PROBLEM DESCRIPTION | Verbatim, and with nothing else, reproduce the data below from its first line through the line containing "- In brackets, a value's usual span".

INPUT DATA |
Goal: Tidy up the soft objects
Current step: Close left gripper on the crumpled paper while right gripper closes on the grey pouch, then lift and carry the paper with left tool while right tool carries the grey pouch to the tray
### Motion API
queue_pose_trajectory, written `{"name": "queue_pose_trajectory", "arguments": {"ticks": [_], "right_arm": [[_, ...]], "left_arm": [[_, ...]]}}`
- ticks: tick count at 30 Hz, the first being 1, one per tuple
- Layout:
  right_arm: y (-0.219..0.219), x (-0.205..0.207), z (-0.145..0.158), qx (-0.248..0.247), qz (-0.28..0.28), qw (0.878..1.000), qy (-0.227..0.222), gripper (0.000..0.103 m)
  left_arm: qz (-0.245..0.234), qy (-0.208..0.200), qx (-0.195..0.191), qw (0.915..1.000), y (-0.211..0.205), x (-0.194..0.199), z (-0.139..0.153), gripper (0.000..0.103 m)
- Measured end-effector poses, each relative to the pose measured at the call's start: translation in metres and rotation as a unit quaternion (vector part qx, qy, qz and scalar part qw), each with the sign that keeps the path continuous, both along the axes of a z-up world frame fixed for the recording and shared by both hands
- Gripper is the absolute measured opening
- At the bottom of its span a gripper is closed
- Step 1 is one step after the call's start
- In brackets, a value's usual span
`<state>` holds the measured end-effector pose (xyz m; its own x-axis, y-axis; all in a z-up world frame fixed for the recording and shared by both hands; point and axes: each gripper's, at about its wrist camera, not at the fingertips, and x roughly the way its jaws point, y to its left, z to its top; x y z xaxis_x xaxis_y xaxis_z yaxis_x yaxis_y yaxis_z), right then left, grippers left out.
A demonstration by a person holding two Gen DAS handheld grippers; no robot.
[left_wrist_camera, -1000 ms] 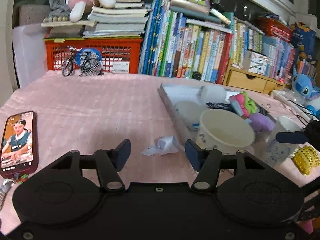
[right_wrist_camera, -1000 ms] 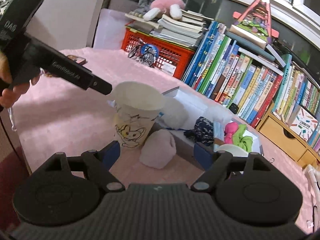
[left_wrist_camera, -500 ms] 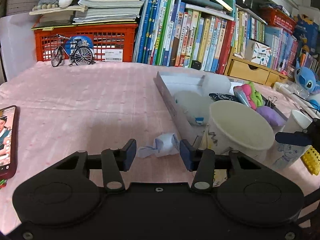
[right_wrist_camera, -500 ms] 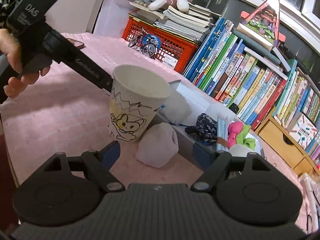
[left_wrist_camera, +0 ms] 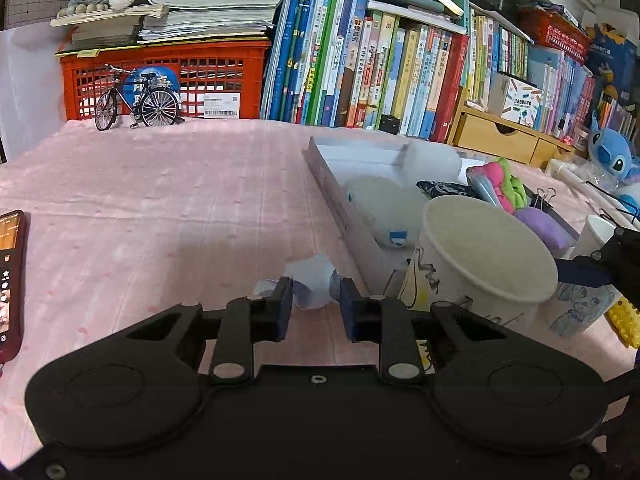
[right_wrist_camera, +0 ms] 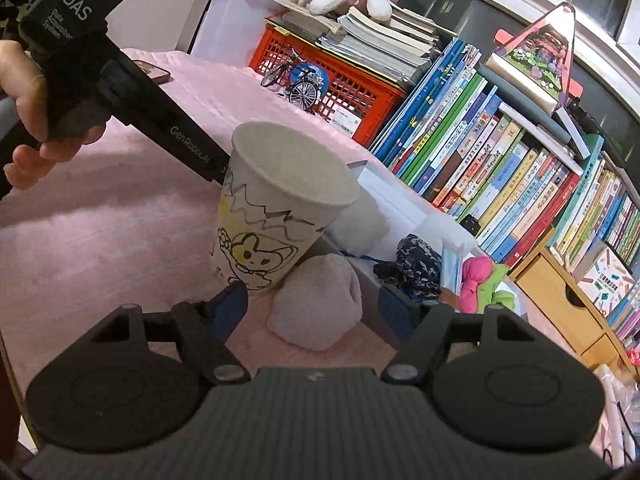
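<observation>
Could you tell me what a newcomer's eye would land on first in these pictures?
Probably the big paper cup with a cartoon drawing, standing on the pink cloth beside the grey tray. Next, the left gripper closing around a crumpled white tissue, and the orange crate behind a toy bicycle.

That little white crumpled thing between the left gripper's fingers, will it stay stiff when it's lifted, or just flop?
The white cloth is crumpled and folded on the tablecloth, so it will probably sag and drape rather than hold shape. It looks thin and light, so the left hand-held gripper may lift only a fold. It seems unlikely to roll or break.
</observation>
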<state>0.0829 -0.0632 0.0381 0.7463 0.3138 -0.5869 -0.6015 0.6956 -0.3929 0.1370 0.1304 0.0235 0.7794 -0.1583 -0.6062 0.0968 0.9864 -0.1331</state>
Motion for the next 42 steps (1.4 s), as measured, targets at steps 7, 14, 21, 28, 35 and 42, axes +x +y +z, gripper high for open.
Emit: {"name": "queue_pose_trajectory", "arguments": {"ticks": [7,14,21,28,35,42], "right_arm": [[0.002,0.001,-0.001,-0.007,0.006,1.000,-0.001,0.068],[0.000,-0.001,0.000,-0.007,-0.002,1.000,-0.010,0.039],[-0.006,0.003,0.006,0.006,-0.014,1.000,-0.008,0.024],[-0.006,0.002,0.008,0.004,-0.014,1.000,-0.011,0.026],[0.004,0.005,-0.001,-0.033,0.001,0.999,-0.008,0.056],[0.013,0.012,-0.011,-0.056,-0.002,0.998,-0.006,0.062]], "left_arm": [[0.004,-0.003,-0.002,1.0000,0.001,-0.007,0.003,0.024],[0.005,-0.006,-0.006,1.0000,0.002,-0.016,0.007,0.023],[0.005,-0.009,-0.007,0.9999,0.002,-0.022,0.011,0.023],[0.003,-0.010,-0.006,0.9999,0.002,-0.028,0.014,0.023],[0.006,-0.005,-0.002,1.0000,0.003,-0.027,0.011,0.023],[0.003,-0.006,0.000,1.0000,0.002,-0.025,0.010,0.023]]}}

WRITTEN ANSWER |
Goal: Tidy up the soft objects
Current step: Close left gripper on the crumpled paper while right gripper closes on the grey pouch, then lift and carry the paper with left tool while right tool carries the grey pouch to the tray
### Motion API
queue_pose_trajectory, written `{"name": "queue_pose_trajectory", "arguments": {"ticks": [_], "right_arm": [[_, ...]], "left_arm": [[_, ...]]}}`
- ticks: tick count at 30 Hz, the first being 1, one per tuple
- Layout:
  right_arm: y (-0.219..0.219), x (-0.205..0.207), z (-0.145..0.158), qx (-0.248..0.247), qz (-0.28..0.28), qw (0.878..1.000), qy (-0.227..0.222), gripper (0.000..0.103 m)
  left_arm: qz (-0.245..0.234), qy (-0.208..0.200), qx (-0.195..0.191), qw (0.915..1.000), y (-0.211..0.205), x (-0.194..0.199), z (-0.139..0.153), gripper (0.000..0.103 m)
- Measured end-effector poses, each relative to the pose measured at the call's start: translation in metres and rotation as a unit quaternion (vector part qx, qy, qz and scalar part qw), each with the sign that keeps the path continuous, both along the axes of a z-up world frame fixed for the recording and shared by both hands
- Gripper is the absolute measured opening
- At the bottom of its span a gripper is closed
- Step 1 is one step after the call's start
- In brackets, a value's usual span

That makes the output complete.